Sozinha continuou, deixando para trás o sol de um dia que parecia nunca acabar. Um dia perfeito, as crianças brincando na água. Com os olhos fechados, viu castelos de areia. Quase sorriu.
Um flash cruzou sua mente. O acidente, metal amassado e sangue empoçado, vidro ao redor, o brilho constante de sirenes.
E assim, a água gelada cobriu sua cabeça.
De olhos abertos, a mulher encarou o escuro de um oceano profundo. A noite, pesada como um manto que lhe cobria os pensamentos há mais tempo do que se importaria de contar, finalmente refletida no gélido abraço da água. O fim de seus dias. De tudo.
Envolta naquela noite eterna, ela finalmente sorriu.
Deixe Para a Correnteza
O sol queimava em seus ombros. Gelada, a água do mar adormecia os pés. A vastidão de um oceano que sempre a tratara com carinho, que lhe dava os ombros para encostar quando se sentia triste ou, enigmática, cansada de viver. Horizonte vasto, expandido. Era da água salgada que ela tirava energias para continuar.
Um dos dias mais quentes do ano, reconhecia, e a praia normalmente estaria cheia de gente com o rosto branco, protetor solar acumulado na testa, mas algo acontecia em outro ponto da cidade e os turistas ainda estavam longe por causa da baixa estação. Tinha a praia quase toda para si. Ela andou um pouco mais, calafrios percorrendo seu corpo, das canelas geladas até a nuca avermelhada de sol. Uma mistura confusa de temperaturas e sensações.
Pássaros flutuavam no céu de brigadeiro, um azul forte e profundo, tão distante e de alguma forma tão próximo que ela poderia esticar as mãos e tocar em seu tecido macio. Eram gaivotas? Andorinhas? Longe demais, não podia identifica-los. Nuvens de algodão os acompanhava, tão densas e nítidas que o contraste entre azul e branco formava uma pintura, as bordas invisíveis de sua visão como moldura. Quando os fechou, o céu brilhou, queimado nas retinas castigadas por tanta claridade.

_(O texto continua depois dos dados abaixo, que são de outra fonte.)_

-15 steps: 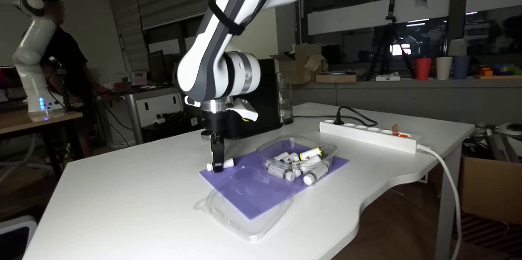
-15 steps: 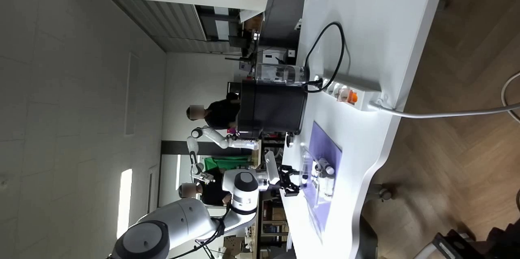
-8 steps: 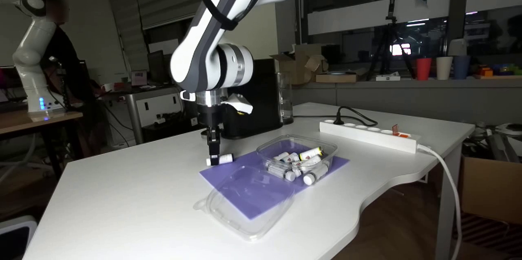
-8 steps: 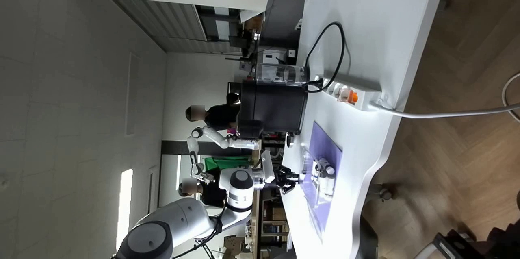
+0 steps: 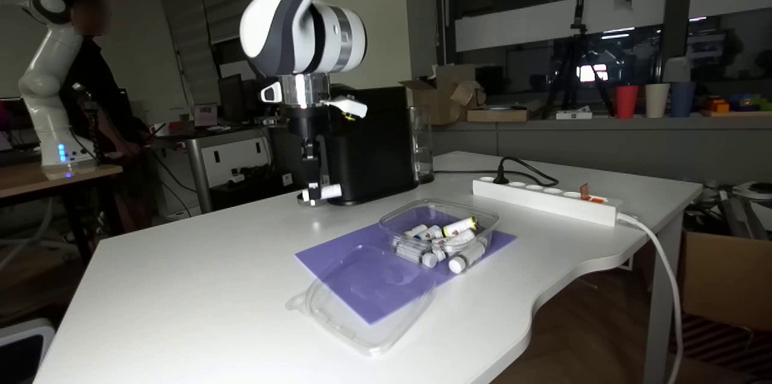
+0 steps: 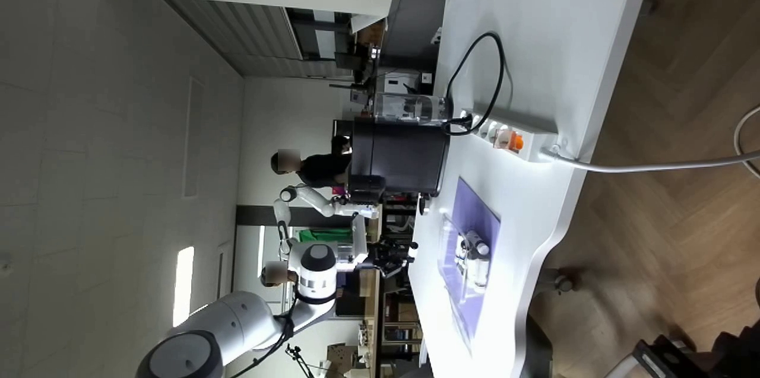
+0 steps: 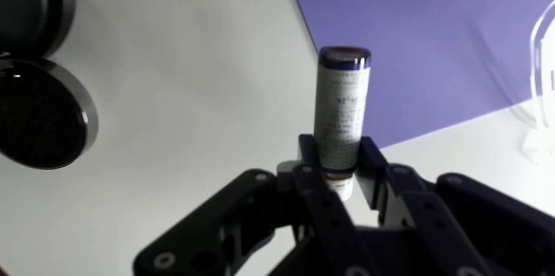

Um golfada de ar lhe escapou quando a água fria atingiu o umbigo. Agora, quase todo o corpo estava gelado; ainda os ombros em ardor. “Olhe papai,” a voz infantil atingiu seus ouvidos e ela se virou para encarar um homem de costas arqueadas pela meia-idade e sua criança, uma garota de cinco ou seis anos, loira e sorridente, mostrando os dentes infantis, desajeitados, na boca escancarada. “Aquela ali parece um unicórnio. Um unicórnio!” O homem acompanhou o pequeno braço estendido para cima e riu diante a expressão da criança. Era um dia lindo, o fim das contas.
E, no entanto, seu rosto continuava preso numa torção grotesca, qualquer chance de felicidade voando para além dos pássaros no infinito azul. Os mamilos endureceram diante o frio. O sol daquele dia bonito e quente já não aquecia a mulher. Há tempos não o fazia. No peito, o coração batia calmo, em paz com seu fato, aliviado com o fim de todas as dores.
As marcas do acidente eram visíveis na barriga alva, completamente submersa. Ela as olhou, talvez pela última vez. Quanto tempo ficara com a cabeça baixa, estudando as cicatrizes que lhe tiraram tanto? Horas se passavam antes que o pescoço, endurecido e dolorido, a fizesse mudar de posição. Gostaria de abraçá-lo, acariciar os cabelos e cheirar as fragrâncias de seu banho vespertino. Mas ele se fora, no mesmo dia que chegaram as cicatrizes.
Sozinha continuou, deixando para trás o sol de um dia que parecia nunca acabar. Um dia perfeito, as crianças brincando na água. Com os olhos fechados, viu castelos de areia. Quase sorriu.
Um flash cruzou sua mente. O acidente, metal amassado e sangue empoçado, vidro ao redor, o brilho constante de sirenes.
E assim, a água gelada cobriu sua cabeça.
De olhos abertos, a mulher encarou o escuro de um oceano profundo. A noite, pesada como um manto que lhe cobria os pensamentos há mais tempo do que se importaria de contar, finalmente refletida no gélido abraço da água. O fim de seus dias. De tudo.
Envolta naquela noite eterna, ela finalmente sorriu.